On the afternoon of March 18, Lilly and I drove down to Champaign-Urbana, and on the next day, we took a look at the University of Illinois flagship campus, which happens to sprawl across both of those small towns. Since our visit, Lilly has decided to attend there in the fall. She’d been leaning toward it anyway. We’d only been there once before, briefly, during our return from the Downstate towns of Arthur and Arcola in the spring of 2007. So it was as if we’d never been there before, especially for her.
Spring break had just started at the university. That meant only a handful of students were around, including some who were clearly leaving. On one street on campus, buses were lined up and ready to take students to specifically marked destinations, mostly in the Chicago area. Spring break also meant, happily, that parking was free and easy.
Even so, we spent a lot of time on foot. Without much of a plan: sometimes new places call for the old random walkabout. Lilly will certainly learn all she needs to know about the place and more in the fullness of time. The campus has a lot of fine buildings, especially fronting the Main Quad, and I was especially taken with Foellinger Auditorium and its green dome at one end of that quad, though I didn’t quite get an image of its full domed glory.
The building dates from 1907 and was designed by Clarence H. Blackall, a Boston architect who did a lot of theaters, and if you read a list of them, very many didn’t survive the great age (that is, regrettable age) of knocking down old stuff, whose apogee came in the 1960s. The Foellinger has clearly endured, though I’ve read that it wasn’t up to stuff acoustically at first, and needed a lot more work. We didn’t pop inside for a look. Next time, maybe.
Not far away was the 185-foot McFarland Carillon, which dates only from 2009.
A Missouri firm called Peckham, Guyton, Albers & Viets, which seems to do a lot of higher ed work, designed the tower, which has 49 bells. We noticed bells ringing at half hours and quarter hours, sometimes, but I’m not sure it was the carillon.
Elsewhere we peeked inside the chapel at St. John’s Catholic Newman Center, which is part of a complex that includes Newman Hall and the Institute of Catholic Thought, and is the largest Newman Center in the country, according to Wiki. Dating from 1926, the chapel has a splendid interior. I explained to Lilly that it was named after Cardinal Newman, not Alfred E., but she didn’t know either of them.

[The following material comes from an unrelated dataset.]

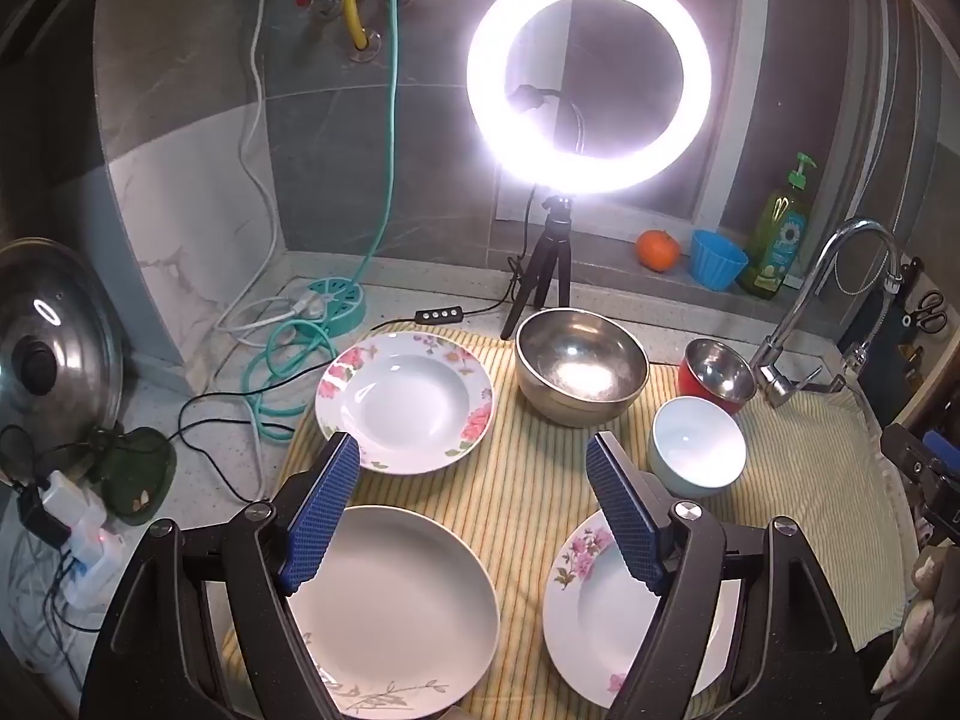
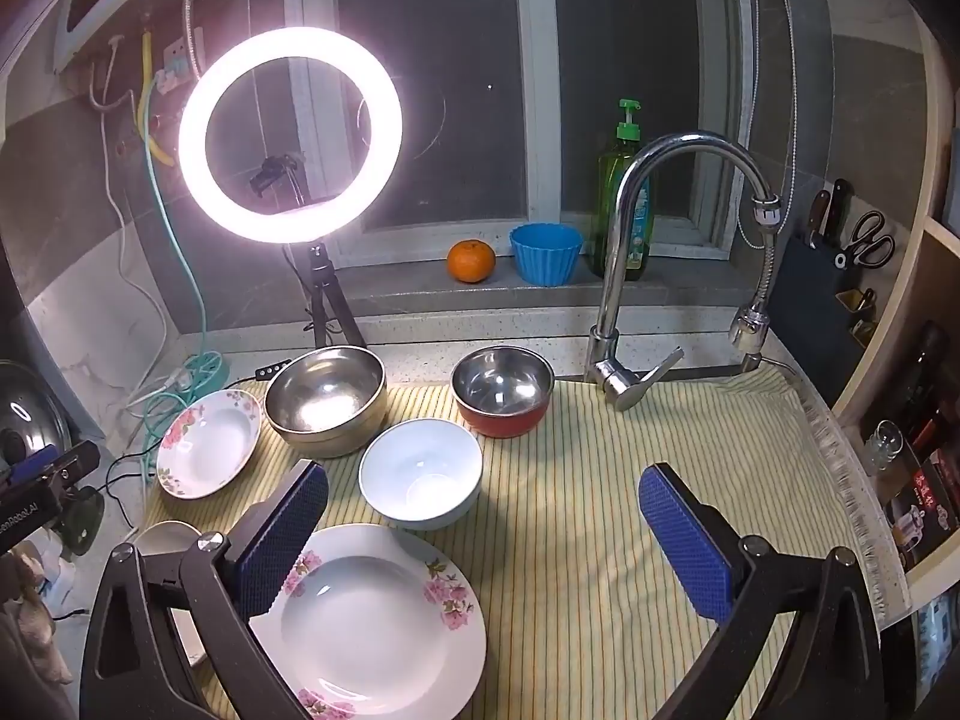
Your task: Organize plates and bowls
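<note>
On a yellow striped cloth point(image 1: 528, 492) lie three plates and three bowls. A rose-rimmed deep plate point(image 1: 405, 402) sits at the back left, a plain white plate point(image 1: 402, 606) at the front left, a pink-flowered plate point(image 1: 591, 612) at the front right. Behind stand a large steel bowl point(image 1: 581, 367), a red steel-lined bowl point(image 1: 717, 373) and a white bowl point(image 1: 697, 447). My left gripper point(image 1: 474, 510) hovers open above the two front plates, holding nothing. My right gripper point(image 2: 483, 534) is open over the pink-flowered plate point(image 2: 372, 624) and bare cloth point(image 2: 600, 510), beside the white bowl point(image 2: 421, 474).
A lit ring light point(image 1: 589, 79) on a tripod stands behind the bowls. A faucet point(image 2: 636, 276) rises at the cloth's back right. An orange point(image 2: 471, 261), blue cup point(image 2: 546, 252) and soap bottle point(image 2: 624, 198) line the sill. Cables point(image 1: 282, 372) and a pot lid point(image 1: 48, 354) lie left.
</note>
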Demonstrator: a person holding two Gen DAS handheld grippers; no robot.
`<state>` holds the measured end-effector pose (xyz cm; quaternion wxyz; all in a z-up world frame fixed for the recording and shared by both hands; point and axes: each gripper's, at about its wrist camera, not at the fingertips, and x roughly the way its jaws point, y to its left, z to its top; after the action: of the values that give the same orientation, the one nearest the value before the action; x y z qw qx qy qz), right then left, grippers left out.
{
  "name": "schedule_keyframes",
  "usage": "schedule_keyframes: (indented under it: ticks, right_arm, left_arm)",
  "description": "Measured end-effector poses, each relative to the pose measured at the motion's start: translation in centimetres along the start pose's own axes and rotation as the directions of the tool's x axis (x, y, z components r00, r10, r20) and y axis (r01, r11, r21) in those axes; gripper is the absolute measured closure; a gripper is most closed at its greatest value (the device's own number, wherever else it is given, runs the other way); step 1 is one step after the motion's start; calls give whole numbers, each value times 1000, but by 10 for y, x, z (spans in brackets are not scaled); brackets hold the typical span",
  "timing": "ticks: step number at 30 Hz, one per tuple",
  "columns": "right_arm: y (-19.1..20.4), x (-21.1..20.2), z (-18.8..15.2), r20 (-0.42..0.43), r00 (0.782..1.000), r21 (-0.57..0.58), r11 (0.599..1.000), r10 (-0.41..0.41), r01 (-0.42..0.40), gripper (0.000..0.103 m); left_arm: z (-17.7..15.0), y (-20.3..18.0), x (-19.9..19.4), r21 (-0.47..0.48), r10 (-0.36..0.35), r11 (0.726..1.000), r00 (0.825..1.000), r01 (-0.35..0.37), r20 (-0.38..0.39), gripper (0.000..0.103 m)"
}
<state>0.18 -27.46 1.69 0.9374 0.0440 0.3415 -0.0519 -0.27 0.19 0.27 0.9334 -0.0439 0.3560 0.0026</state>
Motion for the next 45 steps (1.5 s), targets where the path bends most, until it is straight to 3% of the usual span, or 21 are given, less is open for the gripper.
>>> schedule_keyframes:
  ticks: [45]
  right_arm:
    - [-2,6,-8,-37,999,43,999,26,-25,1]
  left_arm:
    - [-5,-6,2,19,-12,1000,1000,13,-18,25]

Nearby is the Episcopal Chapel of Saint John the Devine, also a part of a campus ministry. I wanted to take a look in there too, but it was closed for the day.
Heading back to our parking space, we encountered one of the many pieces of public art on campus.There was no plaque nearby that I saw, but information is online. It’s full title is “Tree of Life Fantasy: Synopsis of the Book of Questions Concerning the World Order and/or the Order of Worlds,” by Alice Aycock. As we approached it, I figured it might be a massive sundial, as I’ve seen recently, but no.
This description lacquers on the art-ese pretty well, but it does rhetorically ask, “can we not comprehend the sculpture solely as an interesting, if baffling, assemblage of disparate elements?” Yes, we can. Interesting, but in my amateur opinion not baffling, because it’s mainly an interesting assemblage of disparate elements, though I’d say an interesting “combination of shapes,” since disparate is a ten-dollar word best saved for special occasions.